Prior to that the design team had designed and built two concepts that were shown at the 2015 Detroit show, the Bolt EV, and the gorgeous Buick Avenir concept which scooped the Best Design Concept car at the show. The team also took out the prize for the most innovative use of colour, graphics and materials.
The design studio in Melbourne is one of nine such GM facilities globally, and is the third biggest after the Detroit and Russelsheim studios, employing around 140 experts. Established in 1964, only 16 years after the first Holden was launched, initial design work was done entirely by hand, but since 2001 the Melbourne facility has had a virtual reality studio and is about to purchase 3D rendering software so designers can “walk around” inside the cars they develop, in a virtual world. Roughly 20 designers are employed for this work, half doing exterior and the other half interior work. The overall design team has myriad functions, including clay and digital modelling, fabrication, digital imaging, and colour, trim and quality appearance.

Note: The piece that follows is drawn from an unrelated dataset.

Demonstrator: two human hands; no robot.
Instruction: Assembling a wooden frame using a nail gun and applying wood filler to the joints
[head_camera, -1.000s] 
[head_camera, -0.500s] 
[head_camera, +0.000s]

While being scaled back, the Engineering division at Fisherman’s Bend and Lang Lang Proving Ground also have a global role to play into the future. The proving ground has just been given the go-ahead for a $15million refurbishment. Much of that will go into resurfacing the 4.7km highspeed oval track. For some time the 877ha facility, which was opened in 1957, has been responsible for fine-tuning suspension systems of the overseas products that are entering the Australasian markets.
Chairman and MD of GM Holden, Mark Bernhard, outlined the company’s short- and medium-term priorities. The new chief, a GM employee of 30 years, took over midway through 2015.
Holden has had a difficult past few years, Bernhard admitted, but has plans to replace the products it has been making locally, Commodore and Cruze, with a new Commodore and European Astra. He remained tight-lipped about the former, as was Holden NZ MD, Kristian Aquilina, saying only that it will be “significantly different” from the outgoing vehicle but will “seamlessly” continue the Commodore brand name. Bernhard sees product as being key to Holden’s future prosperity. “It has always been important to have the right product in the right sector” and the company will witness a major transformation in the next four years, with 24 new models due between now and 2020. Naturally, because of the continuing strength of the sector, some of these will be SUVs, beginning with Captiva facelift and a larger offering thereafter. New Captiva has a freshened fascia, with new lights, grille and the like, and a much improved interior. The year kicks off with city car Spark, however, due soon, followed by a major Colorado facelift in Q3, and then the introduction of the award-toting Astra hatch range. About one-third of the new vehicles will be sourced from Europe, and all newcomers will feature Apple CarPlay and Android Auto as part of the upgraded MyLink system. In 2017 Commodore production ends locally, its replacement confirmed but details scant. NZ police officials evidently know what’s coming because of the forward tendering process for government vehicles.
On the excitement front, expect a new sportscar at some point to compete with Mustang, powered probably by a twinturbo V6, and looking like the Buick Avista concept shown at the Detroit show. On the electric front, Volt’s not returning, but the smaller Bolt EV has not yet been ruled out.
Bernhard emphasised that it’s not just about product, and insisted that “customer experience and satisfaction will be critical” in helping Holden transition to a purely sales role. Dealerships will undergo an overhaul, with a new look inside and out, and free servicing of all new Holdens until 2020 has already been announced. Professional Care is being set up which is to include lifetime cut-price servicing, seen as being critical for customer retention.
So while it may be the end of an era next year for local manufacture, Holden sees its expanding portfolio of globally sourced products, including an all-new Commodore, as the gateway to a more prosperous and brighter future.